# My car stutters



## pyromaniac1050 (Feb 13, 2008)

Hi, i just bought my 99 maxima SE with an auto and 110,000 miles on the clock. 
it starts up fine but when idling, its very rough. And when driving at speed in between 1300 and 2000 rpm it shakes/stutters pretty bad. its almost as if its going to run out of gas. But above that rpm range it goes away or is barely noticeable. Its like a stutter. Maybe a misfire? Fouled plugs? anybody else had this problem.


----------



## pyromaniac1050 (Feb 13, 2008)

the check engine light also came on once today and flashed for about 5 mins then stopped. has'nt done it again.


----------



## Jeff (Oct 17, 2002)

The check engine light flashing is basically telling you something is wrong with the engine. In my experience, it flashed when I was getting a misfire.
Could be a ghost code but you should get the codes checked anyway...you can go to an auto parts store or you can do it yourself as well. Both options being free.

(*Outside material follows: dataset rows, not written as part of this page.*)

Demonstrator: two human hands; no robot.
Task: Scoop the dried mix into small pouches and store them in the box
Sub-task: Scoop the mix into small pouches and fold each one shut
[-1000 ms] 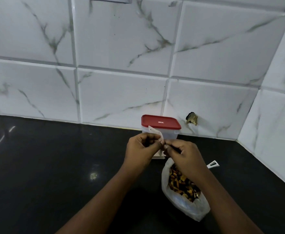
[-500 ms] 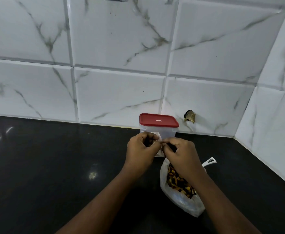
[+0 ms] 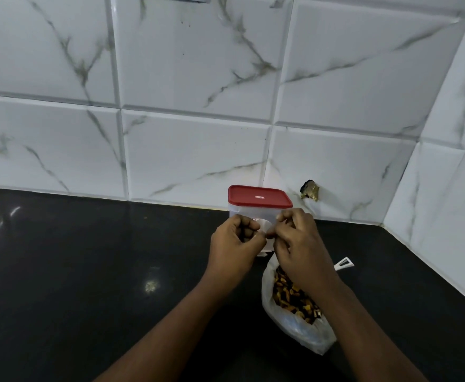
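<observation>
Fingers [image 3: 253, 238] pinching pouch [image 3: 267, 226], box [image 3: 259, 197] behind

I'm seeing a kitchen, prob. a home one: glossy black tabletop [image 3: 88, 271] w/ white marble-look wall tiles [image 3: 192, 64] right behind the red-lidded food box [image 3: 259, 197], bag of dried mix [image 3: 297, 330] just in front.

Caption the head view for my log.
Left hand and right hand pinch a pouch before the lidded box, near the open bag of mix.
</observation>
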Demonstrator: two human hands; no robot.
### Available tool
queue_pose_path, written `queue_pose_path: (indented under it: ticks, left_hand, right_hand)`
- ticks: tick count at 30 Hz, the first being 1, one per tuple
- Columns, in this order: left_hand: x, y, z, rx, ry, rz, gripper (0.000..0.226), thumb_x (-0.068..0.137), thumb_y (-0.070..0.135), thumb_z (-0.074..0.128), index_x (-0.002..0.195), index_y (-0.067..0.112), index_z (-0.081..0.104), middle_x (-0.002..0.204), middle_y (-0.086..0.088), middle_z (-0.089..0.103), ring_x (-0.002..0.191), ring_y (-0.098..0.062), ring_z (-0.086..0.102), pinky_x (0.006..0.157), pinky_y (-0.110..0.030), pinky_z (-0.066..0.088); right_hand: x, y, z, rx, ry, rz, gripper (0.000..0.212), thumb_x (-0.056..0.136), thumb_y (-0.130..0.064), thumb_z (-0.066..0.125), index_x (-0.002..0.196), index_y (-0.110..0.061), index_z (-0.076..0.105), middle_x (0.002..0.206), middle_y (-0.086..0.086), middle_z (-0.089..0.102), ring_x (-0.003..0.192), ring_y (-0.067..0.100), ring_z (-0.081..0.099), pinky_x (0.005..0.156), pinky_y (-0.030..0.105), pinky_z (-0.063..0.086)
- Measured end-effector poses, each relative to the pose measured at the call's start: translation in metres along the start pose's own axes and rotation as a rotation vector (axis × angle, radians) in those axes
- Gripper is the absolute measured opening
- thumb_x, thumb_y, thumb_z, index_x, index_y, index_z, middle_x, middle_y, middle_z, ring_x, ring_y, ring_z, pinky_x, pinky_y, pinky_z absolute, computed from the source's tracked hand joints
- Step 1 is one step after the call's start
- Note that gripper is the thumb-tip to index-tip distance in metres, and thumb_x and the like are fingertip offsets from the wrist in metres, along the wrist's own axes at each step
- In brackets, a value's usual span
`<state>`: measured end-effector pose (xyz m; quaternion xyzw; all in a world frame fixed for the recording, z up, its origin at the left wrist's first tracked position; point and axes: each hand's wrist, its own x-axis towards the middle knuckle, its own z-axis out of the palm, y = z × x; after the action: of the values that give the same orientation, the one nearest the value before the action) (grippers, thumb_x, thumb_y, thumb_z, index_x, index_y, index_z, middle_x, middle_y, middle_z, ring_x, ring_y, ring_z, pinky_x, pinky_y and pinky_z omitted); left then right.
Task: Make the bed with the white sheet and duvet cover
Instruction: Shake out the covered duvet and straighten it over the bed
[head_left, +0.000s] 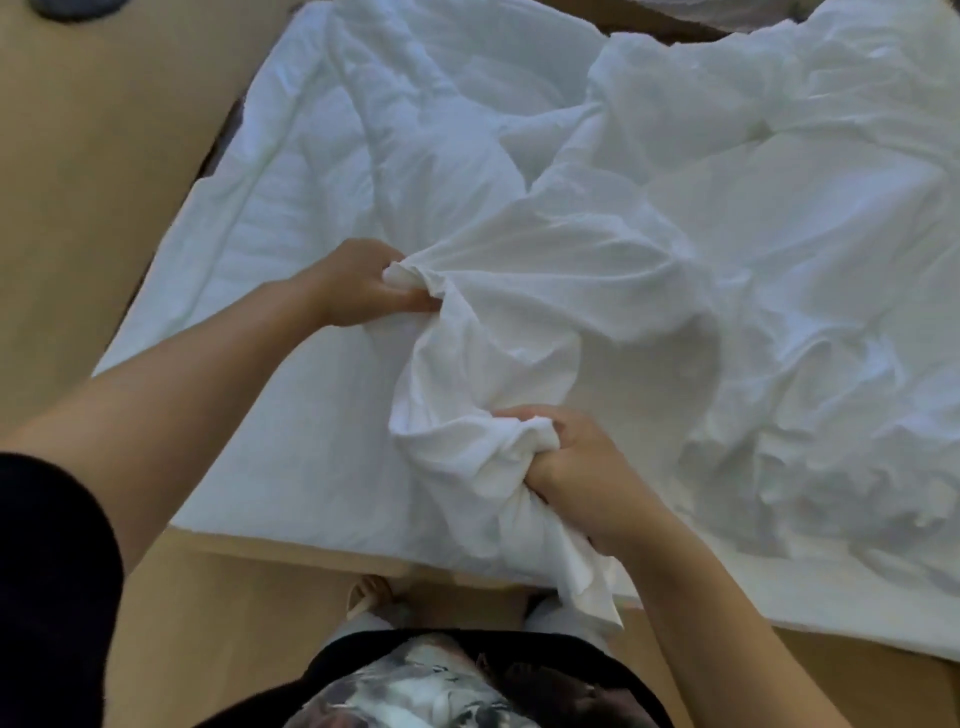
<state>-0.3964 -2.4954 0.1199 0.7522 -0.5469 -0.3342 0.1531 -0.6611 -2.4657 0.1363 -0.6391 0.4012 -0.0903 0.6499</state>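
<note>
Surface: a tan wooden surface showed to the left of both hands and below them. It was bare wood; whether it was floor or platform could not be told.

Item 1: duvet, white, stitched in lines. It lay flat on the wood, beneath and beyond the left fingers.

Item 2: duvet cover, white, thin and heavily creased. It was heaped over the duvet to the right of both sets of fingers, with a gathered fold running between them. One loose end hung below the right fingers, past the duvet's near edge. What lay inside the cover, if anything, could not be told.

Item 3: left hand, fingers curled tight round a bunched corner of the cover.

Item 4: right hand, nearer the body, fingers closed round a thick wad of the same cover.

Item 5: dark object, cut off at the top edge, well apart from the left fingers, on the wood; kind not clear.

Item 6: one foot on the wood, below the hands.

Item 7: black top with a pale print, worn by the person.
</note>
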Motion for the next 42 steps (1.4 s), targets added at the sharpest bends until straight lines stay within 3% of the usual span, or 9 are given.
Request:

Most likely, the stutter is from a bad coil(s). '99s are infamous for having the coil packs go out, causing misfiring. (4th gens are distributorless and each cylinder has its own individual coil pack to charge the spark plugs)

Since you just got the car, have you also done a full tune-up? Spark plugs, fuel filter, air filter...etc.


----------



## pyromaniac1050 (Feb 13, 2008)

ive been asking some mechanics they they just keep telling me the same thing, to change the plugs and do a tune up then see if it takes care of the problem.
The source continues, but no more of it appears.